### TASK TO CARRY OUT
For this item, repeat the material exactly while omitting its pictures.
+++ PROVIDED MATERIAL
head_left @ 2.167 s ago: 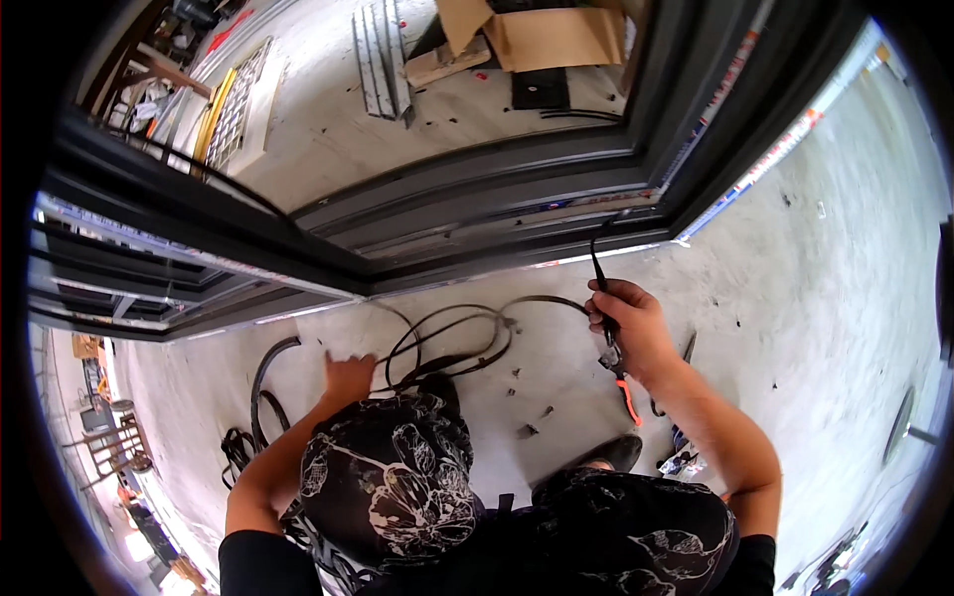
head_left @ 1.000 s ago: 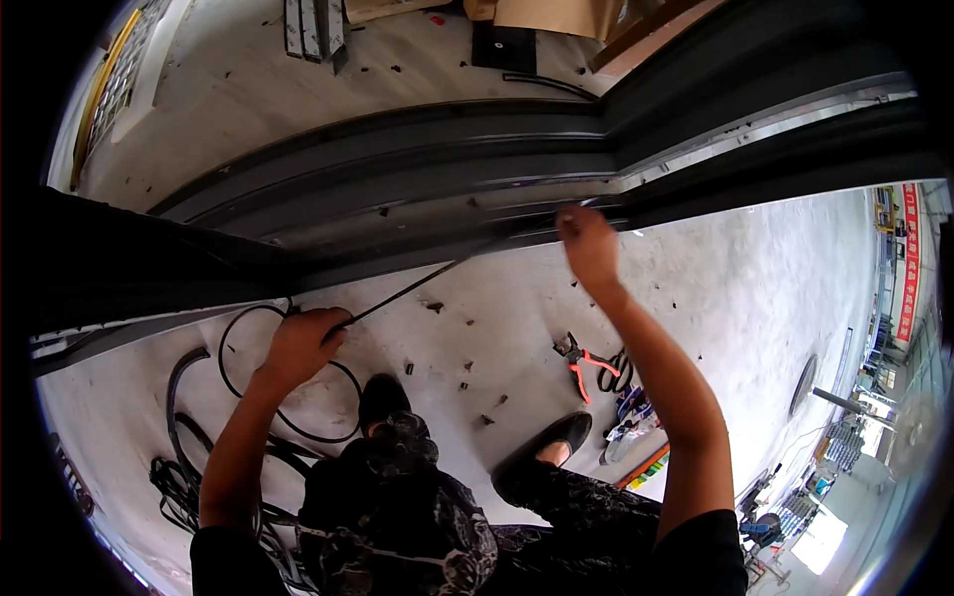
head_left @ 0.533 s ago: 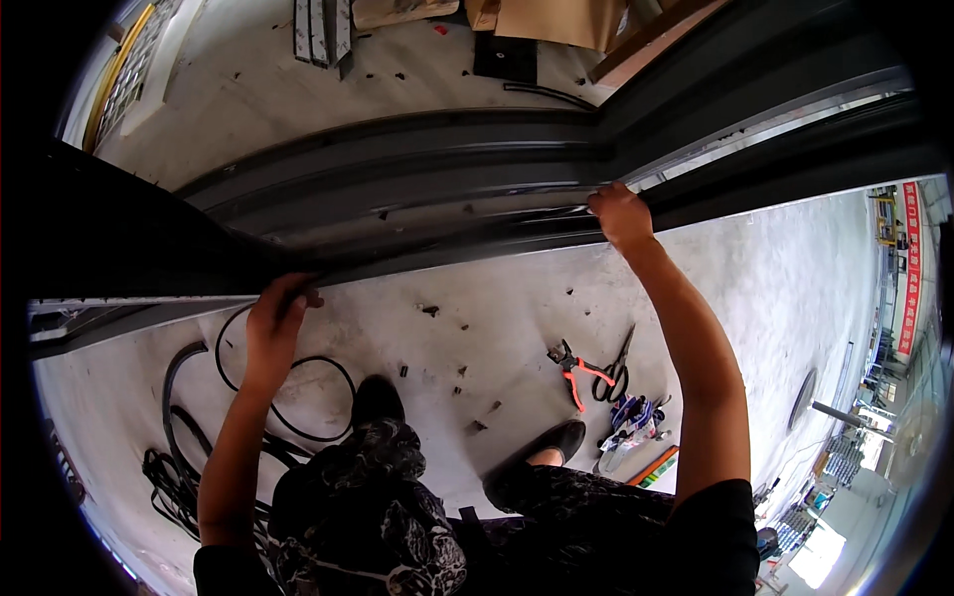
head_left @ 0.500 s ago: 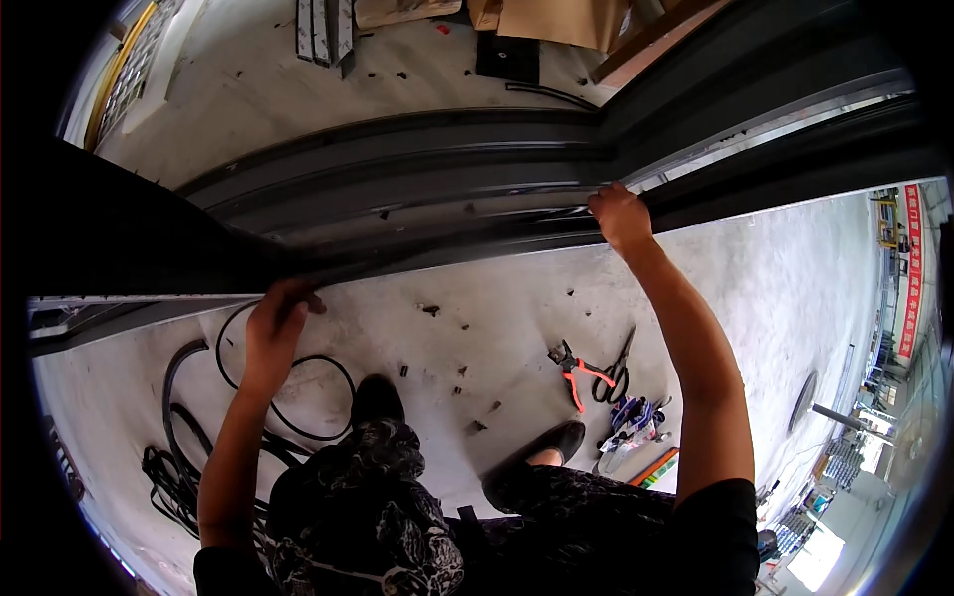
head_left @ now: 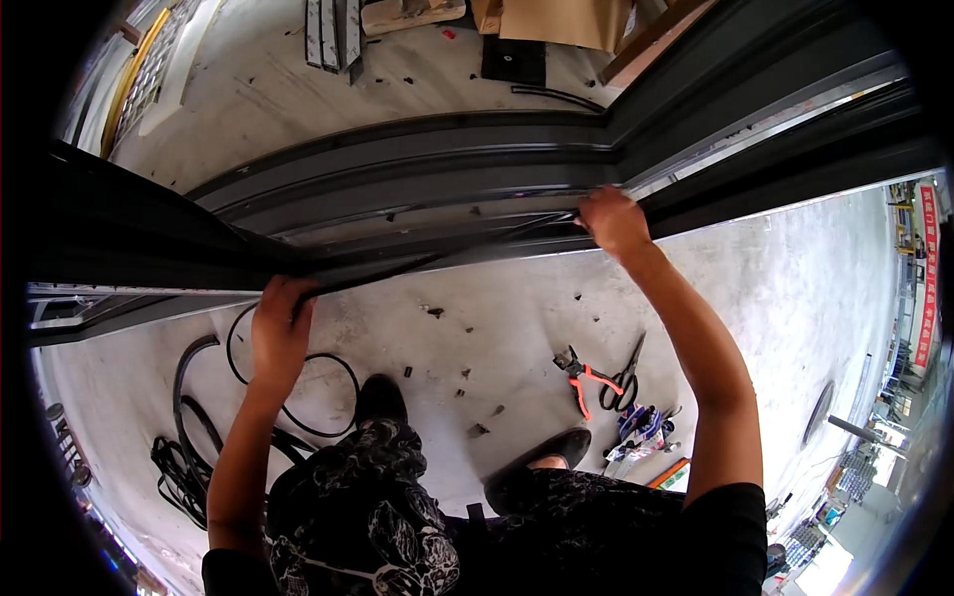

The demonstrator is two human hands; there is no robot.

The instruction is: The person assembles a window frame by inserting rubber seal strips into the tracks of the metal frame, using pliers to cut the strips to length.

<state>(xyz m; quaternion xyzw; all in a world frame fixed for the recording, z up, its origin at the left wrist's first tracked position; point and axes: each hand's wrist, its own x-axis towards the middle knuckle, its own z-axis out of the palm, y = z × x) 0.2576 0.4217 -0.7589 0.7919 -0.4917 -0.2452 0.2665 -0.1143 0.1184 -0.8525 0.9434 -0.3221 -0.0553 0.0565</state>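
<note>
A black strip [head_left: 522, 230] stretched slantwise across the dark frame [head_left: 427, 179] between my hands: my right hand [head_left: 613, 221], slightly blurred, pinched it at one side, while my left hand [head_left: 283, 333] gripped it near the frame's left corner. By my judgement, the strip was drawn out but not yet lying flat along the frame; black coils [head_left: 179, 482] remained on the floor [head_left: 775, 278]. Unlike two seconds earlier, the red-handled pliers [head_left: 576, 375] lay beside the scissors [head_left: 626, 380], out of my right hand, and both hands had risen to the frame.
</note>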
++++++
### REPLY
head_left @ 2.167 s ago: 
head_left @ 1.000 s ago: 
head_left @ 0.533 s ago: 
head_left @ 0.500 s ago: 
head_left @ now: 

The demonstrator is two human hands; there is no robot.

The instruction is: The person assembles a window frame by inserting rubber seal strips into the tracks of the metal frame, using pliers to cut the strips to length.

<state>(xyz m; quaternion xyzw; all in a world frame fixed for the recording, z up, its origin at the left wrist's first tracked position; point and axes: each hand's wrist, its own x-axis towards the middle knuckle, its own z-axis out of the palm, y = z × x) 0.2576 0.4217 -0.7589 0.7919 -0.4917 -0.2452 0.2665 -0.1143 0.1184 -0.8525 0.9434 -0.3221 -0.0553 0.0565</state>
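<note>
A black strip [head_left: 522, 230] stretched slantwise across the dark frame [head_left: 427, 179] between my hands: my right hand [head_left: 613, 221], slightly blurred, pinched it at one side, while my left hand [head_left: 283, 333] gripped it near the frame's left corner. By my judgement, the strip was drawn out but not yet lying flat along the frame; black coils [head_left: 179, 482] remained on the floor [head_left: 775, 278]. Unlike two seconds earlier, the red-handled pliers [head_left: 576, 375] lay beside the scissors [head_left: 626, 380], out of my right hand, and both hands had risen to the frame.
</note>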

Work on the exercise is complete.